**Your goal**:
Pull out every line below that contains the word "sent".

+++ Input +++

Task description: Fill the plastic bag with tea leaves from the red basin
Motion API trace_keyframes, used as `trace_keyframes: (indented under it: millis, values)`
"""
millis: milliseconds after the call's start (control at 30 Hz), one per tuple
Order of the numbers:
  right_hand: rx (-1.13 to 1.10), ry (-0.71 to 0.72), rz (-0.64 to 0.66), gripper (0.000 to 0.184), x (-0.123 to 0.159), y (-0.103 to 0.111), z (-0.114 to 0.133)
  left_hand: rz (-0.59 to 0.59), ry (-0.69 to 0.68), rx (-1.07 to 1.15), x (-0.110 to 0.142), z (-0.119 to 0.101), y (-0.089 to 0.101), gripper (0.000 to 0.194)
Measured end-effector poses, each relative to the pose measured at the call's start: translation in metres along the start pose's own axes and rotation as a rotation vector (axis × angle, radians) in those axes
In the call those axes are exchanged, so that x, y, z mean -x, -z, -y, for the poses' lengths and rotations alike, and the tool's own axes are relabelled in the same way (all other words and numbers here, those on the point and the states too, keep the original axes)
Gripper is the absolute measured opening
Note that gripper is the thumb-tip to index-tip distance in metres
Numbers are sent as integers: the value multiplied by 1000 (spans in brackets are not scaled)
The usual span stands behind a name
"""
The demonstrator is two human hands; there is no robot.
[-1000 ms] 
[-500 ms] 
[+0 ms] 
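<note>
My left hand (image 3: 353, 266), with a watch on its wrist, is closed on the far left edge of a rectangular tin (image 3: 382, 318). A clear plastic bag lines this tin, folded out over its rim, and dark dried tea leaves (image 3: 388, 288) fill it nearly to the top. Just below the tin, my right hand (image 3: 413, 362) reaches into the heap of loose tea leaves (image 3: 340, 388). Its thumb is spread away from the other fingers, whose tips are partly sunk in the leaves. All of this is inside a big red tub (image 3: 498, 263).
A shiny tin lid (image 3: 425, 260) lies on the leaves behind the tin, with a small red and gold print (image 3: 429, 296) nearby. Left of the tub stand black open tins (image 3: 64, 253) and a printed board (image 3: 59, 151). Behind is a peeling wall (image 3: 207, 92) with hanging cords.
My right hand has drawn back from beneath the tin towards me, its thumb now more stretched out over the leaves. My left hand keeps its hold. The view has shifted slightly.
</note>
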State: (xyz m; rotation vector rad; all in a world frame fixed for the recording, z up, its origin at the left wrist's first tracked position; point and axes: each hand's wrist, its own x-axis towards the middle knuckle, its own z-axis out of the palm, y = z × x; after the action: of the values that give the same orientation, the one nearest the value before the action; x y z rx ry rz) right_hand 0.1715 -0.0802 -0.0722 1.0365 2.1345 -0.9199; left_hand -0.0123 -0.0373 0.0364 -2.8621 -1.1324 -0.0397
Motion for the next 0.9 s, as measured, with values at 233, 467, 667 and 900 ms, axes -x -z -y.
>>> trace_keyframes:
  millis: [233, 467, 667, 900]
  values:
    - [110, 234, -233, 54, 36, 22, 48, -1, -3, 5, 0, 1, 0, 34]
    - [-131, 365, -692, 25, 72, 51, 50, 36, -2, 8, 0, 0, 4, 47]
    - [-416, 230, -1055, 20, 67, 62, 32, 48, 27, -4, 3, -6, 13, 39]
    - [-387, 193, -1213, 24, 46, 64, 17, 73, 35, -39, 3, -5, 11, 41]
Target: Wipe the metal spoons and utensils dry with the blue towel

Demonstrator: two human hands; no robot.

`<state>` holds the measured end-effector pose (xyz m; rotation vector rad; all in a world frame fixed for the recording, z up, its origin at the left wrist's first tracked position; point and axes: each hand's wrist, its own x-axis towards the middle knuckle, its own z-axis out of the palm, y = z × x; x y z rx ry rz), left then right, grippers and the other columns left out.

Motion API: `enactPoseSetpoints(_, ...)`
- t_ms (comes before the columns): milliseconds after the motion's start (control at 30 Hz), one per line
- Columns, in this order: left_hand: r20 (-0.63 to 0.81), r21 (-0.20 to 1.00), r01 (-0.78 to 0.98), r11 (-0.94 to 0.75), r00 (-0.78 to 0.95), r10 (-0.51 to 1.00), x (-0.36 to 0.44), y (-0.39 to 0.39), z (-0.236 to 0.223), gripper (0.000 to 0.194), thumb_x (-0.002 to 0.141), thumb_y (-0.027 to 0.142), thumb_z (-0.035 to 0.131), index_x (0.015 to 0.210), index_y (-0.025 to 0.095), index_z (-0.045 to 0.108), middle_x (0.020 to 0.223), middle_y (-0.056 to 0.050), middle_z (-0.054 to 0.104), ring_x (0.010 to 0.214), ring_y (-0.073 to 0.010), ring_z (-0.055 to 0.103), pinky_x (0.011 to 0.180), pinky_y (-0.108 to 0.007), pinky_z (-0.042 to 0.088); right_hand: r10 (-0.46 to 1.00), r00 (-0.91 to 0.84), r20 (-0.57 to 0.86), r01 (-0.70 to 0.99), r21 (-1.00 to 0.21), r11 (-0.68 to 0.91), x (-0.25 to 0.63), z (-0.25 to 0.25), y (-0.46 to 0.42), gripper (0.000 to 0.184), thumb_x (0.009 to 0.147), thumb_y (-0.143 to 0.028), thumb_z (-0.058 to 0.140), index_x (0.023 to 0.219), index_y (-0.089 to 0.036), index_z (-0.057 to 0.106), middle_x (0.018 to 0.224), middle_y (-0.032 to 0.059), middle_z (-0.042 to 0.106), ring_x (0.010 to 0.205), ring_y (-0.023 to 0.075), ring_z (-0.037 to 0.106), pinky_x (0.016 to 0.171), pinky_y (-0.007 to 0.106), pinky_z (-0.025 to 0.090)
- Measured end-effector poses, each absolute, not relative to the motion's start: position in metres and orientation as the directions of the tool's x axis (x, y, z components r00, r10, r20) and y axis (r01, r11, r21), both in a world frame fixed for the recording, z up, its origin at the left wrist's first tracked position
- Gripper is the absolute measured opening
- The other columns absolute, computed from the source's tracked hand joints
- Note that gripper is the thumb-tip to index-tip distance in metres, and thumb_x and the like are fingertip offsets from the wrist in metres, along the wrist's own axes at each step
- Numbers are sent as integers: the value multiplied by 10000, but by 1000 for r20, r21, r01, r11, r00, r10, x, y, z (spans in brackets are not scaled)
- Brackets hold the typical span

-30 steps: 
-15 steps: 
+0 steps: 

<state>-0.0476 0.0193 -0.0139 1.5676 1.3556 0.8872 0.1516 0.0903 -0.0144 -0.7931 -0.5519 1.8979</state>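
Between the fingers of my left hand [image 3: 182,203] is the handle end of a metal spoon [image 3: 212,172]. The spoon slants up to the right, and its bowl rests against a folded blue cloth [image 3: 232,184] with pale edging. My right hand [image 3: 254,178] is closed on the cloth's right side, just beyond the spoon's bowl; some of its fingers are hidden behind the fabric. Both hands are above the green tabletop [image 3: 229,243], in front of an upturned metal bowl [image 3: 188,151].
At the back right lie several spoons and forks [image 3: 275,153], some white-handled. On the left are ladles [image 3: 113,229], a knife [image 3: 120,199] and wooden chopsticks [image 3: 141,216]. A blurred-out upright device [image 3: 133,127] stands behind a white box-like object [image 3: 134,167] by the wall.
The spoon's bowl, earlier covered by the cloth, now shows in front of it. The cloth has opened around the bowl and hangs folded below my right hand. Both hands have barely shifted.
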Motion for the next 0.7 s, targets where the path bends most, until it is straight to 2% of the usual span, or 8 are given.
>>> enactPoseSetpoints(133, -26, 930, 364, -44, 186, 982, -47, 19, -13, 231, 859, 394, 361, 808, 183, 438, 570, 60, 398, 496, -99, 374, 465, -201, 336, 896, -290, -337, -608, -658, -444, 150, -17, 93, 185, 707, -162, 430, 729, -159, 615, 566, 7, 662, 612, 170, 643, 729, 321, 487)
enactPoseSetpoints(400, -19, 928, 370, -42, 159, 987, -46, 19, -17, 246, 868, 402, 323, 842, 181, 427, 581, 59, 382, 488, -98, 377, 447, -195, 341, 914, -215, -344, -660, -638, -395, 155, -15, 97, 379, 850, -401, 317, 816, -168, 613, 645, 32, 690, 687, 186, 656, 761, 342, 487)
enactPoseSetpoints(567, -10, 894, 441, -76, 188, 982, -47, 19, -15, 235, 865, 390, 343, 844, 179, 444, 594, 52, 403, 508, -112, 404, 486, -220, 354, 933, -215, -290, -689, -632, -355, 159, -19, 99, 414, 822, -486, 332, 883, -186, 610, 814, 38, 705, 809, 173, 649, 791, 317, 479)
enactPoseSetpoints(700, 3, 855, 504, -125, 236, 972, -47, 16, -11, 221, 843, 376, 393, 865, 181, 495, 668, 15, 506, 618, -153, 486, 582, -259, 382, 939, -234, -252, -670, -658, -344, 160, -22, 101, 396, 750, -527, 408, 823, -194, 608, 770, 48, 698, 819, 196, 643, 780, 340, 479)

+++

**Response to the exercise**:
Numbers are sent as integers: the value multiplied by 1000 (spans in brackets are not scaled)
- Numbers are sent as integers: the value multiplied by 10000, but by 1000 for r20, r21, r01, r11, r00, r10, x, y, z (spans in brackets are not scaled)

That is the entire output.